■ WHAT YOU SHOULD DO
The answer is a stretch of the material below, returned exactly: the line containing "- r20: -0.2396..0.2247", the line containing "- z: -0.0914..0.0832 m", and all lines between.

■ DATA SECTION
•••
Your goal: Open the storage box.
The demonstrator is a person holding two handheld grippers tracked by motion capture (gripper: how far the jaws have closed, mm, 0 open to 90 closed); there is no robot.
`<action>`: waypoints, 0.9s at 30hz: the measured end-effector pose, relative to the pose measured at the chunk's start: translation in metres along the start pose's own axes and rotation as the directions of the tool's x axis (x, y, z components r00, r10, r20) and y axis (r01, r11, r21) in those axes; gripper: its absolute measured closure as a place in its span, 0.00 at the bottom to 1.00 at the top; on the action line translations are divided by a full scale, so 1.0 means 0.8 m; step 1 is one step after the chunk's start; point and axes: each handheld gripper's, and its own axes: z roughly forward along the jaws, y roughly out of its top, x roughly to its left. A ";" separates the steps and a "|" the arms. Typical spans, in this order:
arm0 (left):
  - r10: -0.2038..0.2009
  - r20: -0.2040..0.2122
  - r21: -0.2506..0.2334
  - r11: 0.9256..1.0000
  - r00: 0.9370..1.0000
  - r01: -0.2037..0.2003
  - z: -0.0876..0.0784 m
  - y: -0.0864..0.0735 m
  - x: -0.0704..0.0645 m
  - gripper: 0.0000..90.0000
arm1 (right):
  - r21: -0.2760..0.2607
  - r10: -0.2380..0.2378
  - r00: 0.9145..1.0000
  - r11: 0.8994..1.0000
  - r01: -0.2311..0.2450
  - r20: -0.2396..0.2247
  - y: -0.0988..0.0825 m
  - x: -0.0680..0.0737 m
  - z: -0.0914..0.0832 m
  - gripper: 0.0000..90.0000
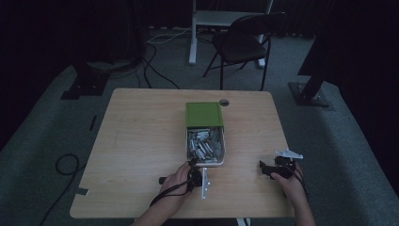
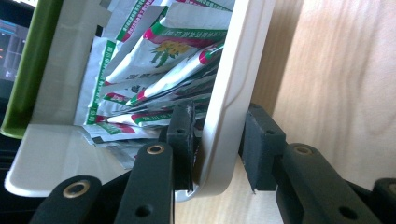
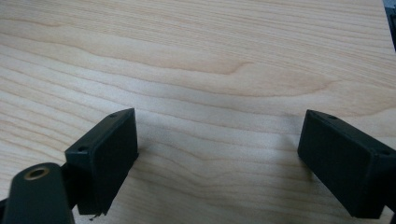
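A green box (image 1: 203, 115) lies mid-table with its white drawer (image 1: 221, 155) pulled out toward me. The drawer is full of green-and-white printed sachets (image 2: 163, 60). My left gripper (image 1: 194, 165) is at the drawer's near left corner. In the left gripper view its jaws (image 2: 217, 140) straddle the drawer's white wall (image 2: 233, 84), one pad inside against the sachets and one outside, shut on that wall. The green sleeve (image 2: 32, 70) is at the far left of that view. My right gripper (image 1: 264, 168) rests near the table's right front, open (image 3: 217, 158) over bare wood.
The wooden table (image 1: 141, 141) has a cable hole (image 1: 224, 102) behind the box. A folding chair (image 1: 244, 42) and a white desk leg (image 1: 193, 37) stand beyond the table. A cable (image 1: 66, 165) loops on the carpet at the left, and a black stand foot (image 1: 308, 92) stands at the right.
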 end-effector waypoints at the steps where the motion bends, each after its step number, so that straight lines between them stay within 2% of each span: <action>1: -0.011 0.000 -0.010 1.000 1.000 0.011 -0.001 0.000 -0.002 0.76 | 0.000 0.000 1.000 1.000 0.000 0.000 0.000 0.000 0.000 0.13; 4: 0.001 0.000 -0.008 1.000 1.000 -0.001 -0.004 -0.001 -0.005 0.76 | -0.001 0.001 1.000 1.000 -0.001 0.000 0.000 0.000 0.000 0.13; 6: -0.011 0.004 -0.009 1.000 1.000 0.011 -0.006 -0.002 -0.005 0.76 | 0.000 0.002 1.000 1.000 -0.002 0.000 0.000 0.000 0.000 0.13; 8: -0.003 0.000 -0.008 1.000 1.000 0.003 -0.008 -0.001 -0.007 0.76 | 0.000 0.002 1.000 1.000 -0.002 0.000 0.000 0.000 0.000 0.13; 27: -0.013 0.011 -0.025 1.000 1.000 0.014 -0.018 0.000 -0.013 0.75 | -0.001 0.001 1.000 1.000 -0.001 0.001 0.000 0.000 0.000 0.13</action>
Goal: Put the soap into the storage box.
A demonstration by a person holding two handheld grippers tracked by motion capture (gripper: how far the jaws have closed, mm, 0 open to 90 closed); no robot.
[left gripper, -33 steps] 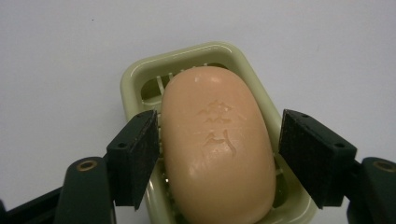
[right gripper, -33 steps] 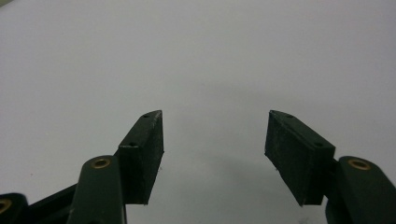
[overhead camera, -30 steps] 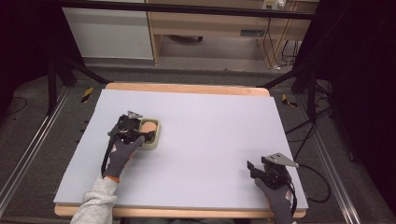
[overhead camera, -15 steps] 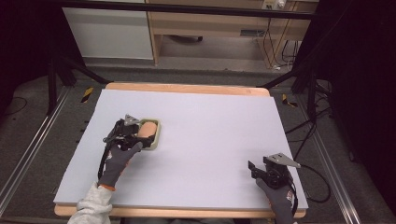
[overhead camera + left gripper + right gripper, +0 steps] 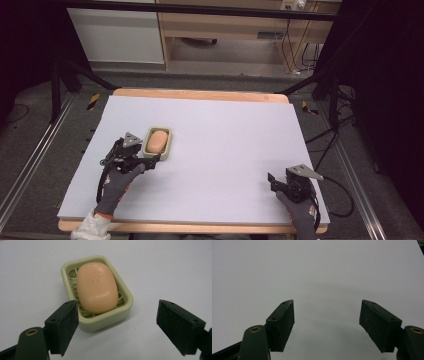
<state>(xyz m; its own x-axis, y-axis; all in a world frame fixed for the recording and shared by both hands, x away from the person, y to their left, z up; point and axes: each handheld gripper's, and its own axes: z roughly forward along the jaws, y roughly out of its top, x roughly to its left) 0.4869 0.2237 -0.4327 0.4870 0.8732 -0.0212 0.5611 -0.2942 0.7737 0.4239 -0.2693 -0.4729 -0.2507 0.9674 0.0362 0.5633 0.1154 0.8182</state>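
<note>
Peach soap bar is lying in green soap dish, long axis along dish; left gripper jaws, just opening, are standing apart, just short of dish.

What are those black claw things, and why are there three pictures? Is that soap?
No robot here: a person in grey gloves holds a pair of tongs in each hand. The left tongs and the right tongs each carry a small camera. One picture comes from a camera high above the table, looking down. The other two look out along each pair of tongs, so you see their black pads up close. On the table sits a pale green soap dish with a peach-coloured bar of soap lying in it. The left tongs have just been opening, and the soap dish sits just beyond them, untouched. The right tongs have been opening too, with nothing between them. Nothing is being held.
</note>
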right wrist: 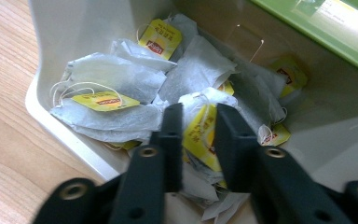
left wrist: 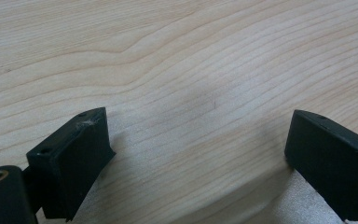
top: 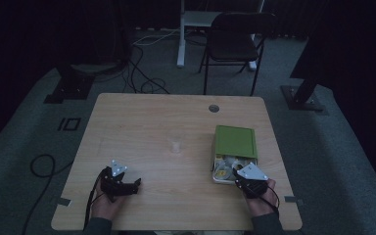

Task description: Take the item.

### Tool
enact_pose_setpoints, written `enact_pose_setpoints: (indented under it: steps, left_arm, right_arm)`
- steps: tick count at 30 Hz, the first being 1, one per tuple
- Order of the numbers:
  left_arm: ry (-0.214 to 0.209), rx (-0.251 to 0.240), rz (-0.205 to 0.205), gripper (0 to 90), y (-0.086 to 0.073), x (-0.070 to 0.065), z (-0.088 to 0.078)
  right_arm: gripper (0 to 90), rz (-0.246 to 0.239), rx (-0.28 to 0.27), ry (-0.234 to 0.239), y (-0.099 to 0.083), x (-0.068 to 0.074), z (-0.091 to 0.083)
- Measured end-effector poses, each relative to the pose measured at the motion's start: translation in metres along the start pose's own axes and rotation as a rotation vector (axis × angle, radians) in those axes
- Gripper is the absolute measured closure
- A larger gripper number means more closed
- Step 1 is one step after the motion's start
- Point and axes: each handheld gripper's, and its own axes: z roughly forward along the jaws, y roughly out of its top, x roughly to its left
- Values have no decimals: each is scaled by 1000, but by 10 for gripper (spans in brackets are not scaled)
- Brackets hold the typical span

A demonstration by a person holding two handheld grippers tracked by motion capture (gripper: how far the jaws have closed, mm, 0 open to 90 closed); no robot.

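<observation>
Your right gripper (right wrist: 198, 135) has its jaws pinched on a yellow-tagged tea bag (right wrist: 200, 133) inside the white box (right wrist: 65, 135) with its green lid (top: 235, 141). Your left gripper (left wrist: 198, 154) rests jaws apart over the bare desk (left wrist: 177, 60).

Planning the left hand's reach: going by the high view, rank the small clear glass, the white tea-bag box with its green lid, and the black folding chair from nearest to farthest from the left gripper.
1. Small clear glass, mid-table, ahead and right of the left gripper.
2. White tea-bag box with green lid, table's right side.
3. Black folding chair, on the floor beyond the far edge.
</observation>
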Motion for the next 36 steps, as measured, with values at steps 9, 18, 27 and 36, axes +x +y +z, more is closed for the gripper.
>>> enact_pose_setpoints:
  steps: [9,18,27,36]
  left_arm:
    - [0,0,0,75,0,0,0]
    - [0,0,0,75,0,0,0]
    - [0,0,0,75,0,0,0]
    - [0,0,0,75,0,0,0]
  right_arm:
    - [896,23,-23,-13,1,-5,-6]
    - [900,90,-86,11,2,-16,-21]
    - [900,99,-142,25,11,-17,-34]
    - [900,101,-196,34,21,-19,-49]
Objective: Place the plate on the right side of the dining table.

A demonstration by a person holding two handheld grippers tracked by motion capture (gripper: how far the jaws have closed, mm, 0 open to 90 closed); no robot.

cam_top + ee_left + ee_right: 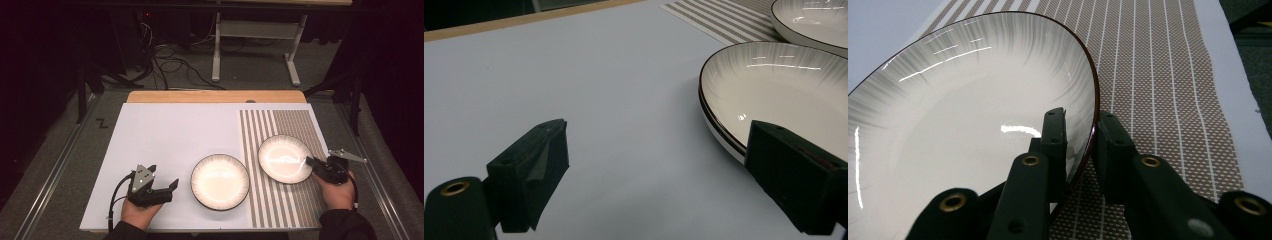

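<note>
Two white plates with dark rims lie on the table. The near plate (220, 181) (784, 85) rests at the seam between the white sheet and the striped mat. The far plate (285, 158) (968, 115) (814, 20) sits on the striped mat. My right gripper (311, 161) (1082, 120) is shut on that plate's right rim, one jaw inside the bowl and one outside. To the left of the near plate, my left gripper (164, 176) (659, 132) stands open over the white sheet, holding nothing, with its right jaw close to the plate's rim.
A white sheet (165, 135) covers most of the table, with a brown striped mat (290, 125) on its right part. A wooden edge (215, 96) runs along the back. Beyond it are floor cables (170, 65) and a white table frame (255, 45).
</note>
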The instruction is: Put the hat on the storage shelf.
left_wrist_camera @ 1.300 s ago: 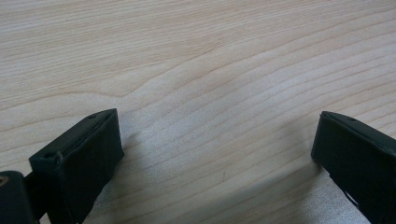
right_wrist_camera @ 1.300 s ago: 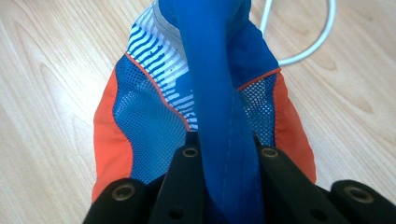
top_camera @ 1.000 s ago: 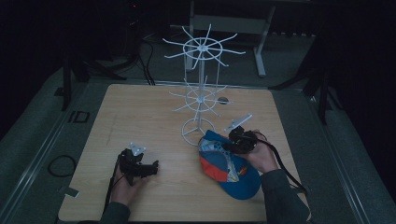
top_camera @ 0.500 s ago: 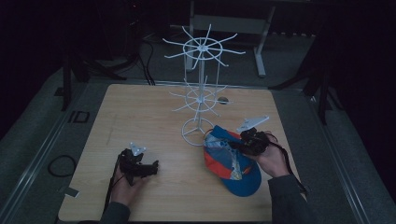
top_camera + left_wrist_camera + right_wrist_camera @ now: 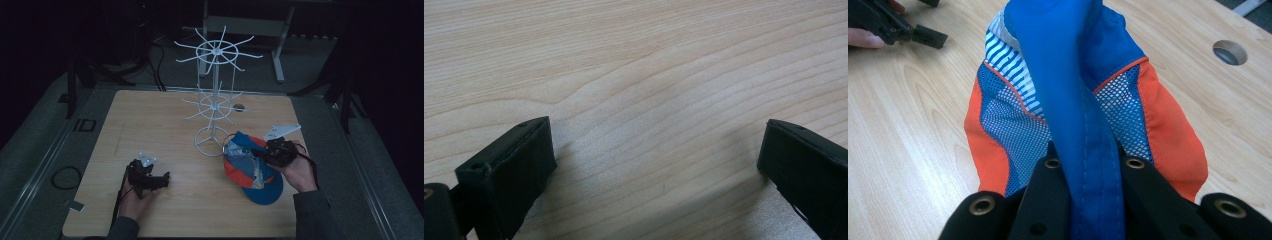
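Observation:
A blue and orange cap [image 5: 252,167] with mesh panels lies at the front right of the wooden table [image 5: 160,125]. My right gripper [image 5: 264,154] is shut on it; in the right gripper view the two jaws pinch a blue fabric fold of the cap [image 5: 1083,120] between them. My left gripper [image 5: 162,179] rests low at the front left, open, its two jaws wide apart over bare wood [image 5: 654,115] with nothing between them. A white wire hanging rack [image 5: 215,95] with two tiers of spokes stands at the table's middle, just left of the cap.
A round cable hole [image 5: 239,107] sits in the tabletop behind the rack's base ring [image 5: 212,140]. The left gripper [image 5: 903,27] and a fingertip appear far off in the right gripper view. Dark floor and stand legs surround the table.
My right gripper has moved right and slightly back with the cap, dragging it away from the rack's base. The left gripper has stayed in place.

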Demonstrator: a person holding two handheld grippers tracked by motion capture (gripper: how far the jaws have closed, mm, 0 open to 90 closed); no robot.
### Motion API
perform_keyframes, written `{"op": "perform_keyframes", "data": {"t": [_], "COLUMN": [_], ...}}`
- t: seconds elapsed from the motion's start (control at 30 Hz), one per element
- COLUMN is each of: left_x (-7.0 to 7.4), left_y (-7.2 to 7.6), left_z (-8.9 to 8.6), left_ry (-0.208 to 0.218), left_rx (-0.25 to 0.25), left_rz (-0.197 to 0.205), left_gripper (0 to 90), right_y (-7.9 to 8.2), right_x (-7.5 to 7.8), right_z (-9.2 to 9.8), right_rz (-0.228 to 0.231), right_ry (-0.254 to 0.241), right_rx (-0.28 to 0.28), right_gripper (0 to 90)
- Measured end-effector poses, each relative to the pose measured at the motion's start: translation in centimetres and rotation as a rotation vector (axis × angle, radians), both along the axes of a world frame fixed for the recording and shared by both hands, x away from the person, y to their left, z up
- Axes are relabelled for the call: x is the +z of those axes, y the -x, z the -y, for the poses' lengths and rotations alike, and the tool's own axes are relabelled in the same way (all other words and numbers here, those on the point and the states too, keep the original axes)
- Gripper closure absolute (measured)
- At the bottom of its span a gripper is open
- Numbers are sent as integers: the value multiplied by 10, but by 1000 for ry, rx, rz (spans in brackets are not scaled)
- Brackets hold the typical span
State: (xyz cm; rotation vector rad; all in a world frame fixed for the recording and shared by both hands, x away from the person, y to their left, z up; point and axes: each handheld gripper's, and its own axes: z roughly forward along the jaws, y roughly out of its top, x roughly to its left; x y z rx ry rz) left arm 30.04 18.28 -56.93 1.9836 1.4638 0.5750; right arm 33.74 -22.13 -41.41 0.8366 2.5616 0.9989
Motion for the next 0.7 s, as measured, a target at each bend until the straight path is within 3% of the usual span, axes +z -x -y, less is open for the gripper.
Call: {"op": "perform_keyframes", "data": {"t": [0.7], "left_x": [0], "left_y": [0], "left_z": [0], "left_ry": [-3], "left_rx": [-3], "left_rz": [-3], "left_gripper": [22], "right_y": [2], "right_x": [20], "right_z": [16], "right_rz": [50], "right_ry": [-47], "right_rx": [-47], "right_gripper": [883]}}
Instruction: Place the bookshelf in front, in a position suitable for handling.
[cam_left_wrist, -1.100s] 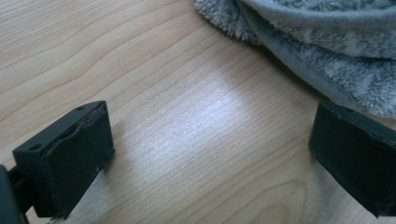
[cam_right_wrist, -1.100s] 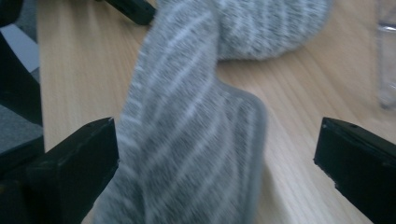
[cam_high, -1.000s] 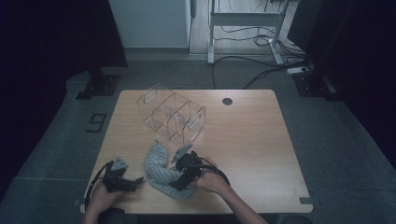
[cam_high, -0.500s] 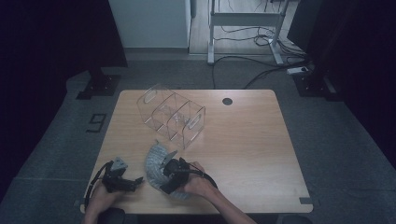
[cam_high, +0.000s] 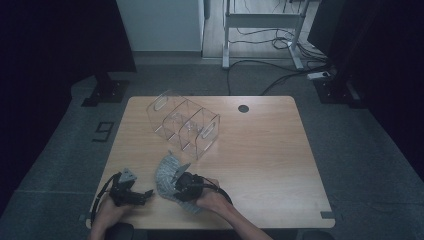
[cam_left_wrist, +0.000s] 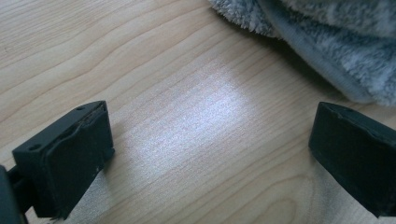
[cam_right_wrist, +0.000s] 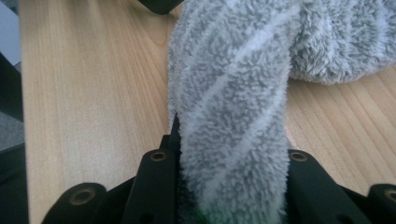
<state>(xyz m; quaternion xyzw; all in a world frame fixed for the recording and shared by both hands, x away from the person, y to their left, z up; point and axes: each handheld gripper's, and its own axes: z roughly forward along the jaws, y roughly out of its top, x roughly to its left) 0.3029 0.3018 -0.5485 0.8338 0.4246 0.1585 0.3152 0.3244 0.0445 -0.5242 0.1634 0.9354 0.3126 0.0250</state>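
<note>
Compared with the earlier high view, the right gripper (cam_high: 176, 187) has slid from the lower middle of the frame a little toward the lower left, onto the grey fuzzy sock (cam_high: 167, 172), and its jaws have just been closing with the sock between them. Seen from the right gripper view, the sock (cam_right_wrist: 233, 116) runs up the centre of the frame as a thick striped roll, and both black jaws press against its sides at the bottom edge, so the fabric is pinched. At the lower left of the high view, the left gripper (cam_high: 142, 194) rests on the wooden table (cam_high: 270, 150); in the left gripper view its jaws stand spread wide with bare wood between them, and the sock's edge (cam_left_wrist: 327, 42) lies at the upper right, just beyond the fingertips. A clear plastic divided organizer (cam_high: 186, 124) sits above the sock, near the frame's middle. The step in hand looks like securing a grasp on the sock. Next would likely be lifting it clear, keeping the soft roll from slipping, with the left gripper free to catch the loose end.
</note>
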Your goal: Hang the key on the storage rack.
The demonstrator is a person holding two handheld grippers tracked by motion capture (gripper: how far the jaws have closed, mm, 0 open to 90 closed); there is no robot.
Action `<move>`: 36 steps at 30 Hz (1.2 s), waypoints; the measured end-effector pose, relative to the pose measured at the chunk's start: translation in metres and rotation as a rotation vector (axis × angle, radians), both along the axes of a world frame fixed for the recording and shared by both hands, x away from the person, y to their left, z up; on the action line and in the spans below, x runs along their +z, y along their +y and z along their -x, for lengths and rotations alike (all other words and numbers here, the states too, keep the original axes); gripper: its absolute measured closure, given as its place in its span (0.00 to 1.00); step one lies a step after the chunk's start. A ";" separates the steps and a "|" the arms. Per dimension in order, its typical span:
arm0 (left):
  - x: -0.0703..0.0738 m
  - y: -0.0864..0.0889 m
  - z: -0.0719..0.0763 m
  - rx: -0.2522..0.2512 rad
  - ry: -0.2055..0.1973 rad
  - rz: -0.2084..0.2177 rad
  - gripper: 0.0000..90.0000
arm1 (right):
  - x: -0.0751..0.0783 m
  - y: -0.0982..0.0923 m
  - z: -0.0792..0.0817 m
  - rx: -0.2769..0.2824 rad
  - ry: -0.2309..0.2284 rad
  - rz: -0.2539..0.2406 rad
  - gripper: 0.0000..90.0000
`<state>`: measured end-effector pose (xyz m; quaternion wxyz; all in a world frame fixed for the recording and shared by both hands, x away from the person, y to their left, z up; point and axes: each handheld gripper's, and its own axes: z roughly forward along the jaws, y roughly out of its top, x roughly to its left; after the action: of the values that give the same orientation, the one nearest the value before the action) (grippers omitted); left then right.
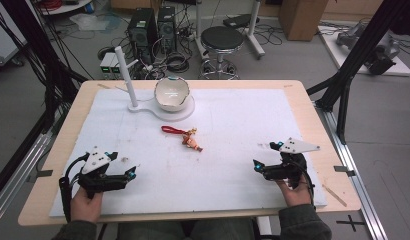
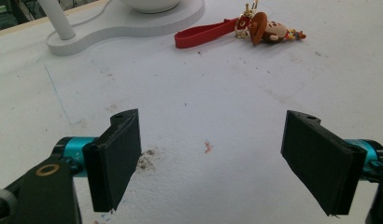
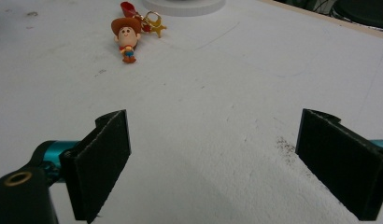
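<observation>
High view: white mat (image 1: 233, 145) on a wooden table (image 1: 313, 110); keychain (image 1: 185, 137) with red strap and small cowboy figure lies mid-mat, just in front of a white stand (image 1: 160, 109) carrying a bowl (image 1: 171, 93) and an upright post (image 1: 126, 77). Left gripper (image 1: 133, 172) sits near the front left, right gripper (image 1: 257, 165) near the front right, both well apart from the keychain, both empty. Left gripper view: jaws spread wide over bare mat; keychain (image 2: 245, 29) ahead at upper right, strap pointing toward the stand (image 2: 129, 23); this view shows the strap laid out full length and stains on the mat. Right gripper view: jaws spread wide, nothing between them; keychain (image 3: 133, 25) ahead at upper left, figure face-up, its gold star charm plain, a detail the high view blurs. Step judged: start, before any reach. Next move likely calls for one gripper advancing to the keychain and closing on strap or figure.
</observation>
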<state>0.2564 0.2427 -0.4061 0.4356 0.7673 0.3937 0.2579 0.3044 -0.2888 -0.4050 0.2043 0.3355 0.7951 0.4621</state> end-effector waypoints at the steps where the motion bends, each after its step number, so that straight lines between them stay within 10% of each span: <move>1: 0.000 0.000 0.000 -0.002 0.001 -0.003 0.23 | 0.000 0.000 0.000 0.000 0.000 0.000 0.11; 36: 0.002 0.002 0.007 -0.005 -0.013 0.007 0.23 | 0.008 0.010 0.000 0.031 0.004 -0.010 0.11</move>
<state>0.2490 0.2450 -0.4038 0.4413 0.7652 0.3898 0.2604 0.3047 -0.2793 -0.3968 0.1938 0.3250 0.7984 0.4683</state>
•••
■ SOLVED EXERCISE
  - r20: -0.2396..0.2247
  - y: -0.0988..0.0825 m
  - x: -0.0680..0.0737 m
  - z: -0.0914..0.0832 m

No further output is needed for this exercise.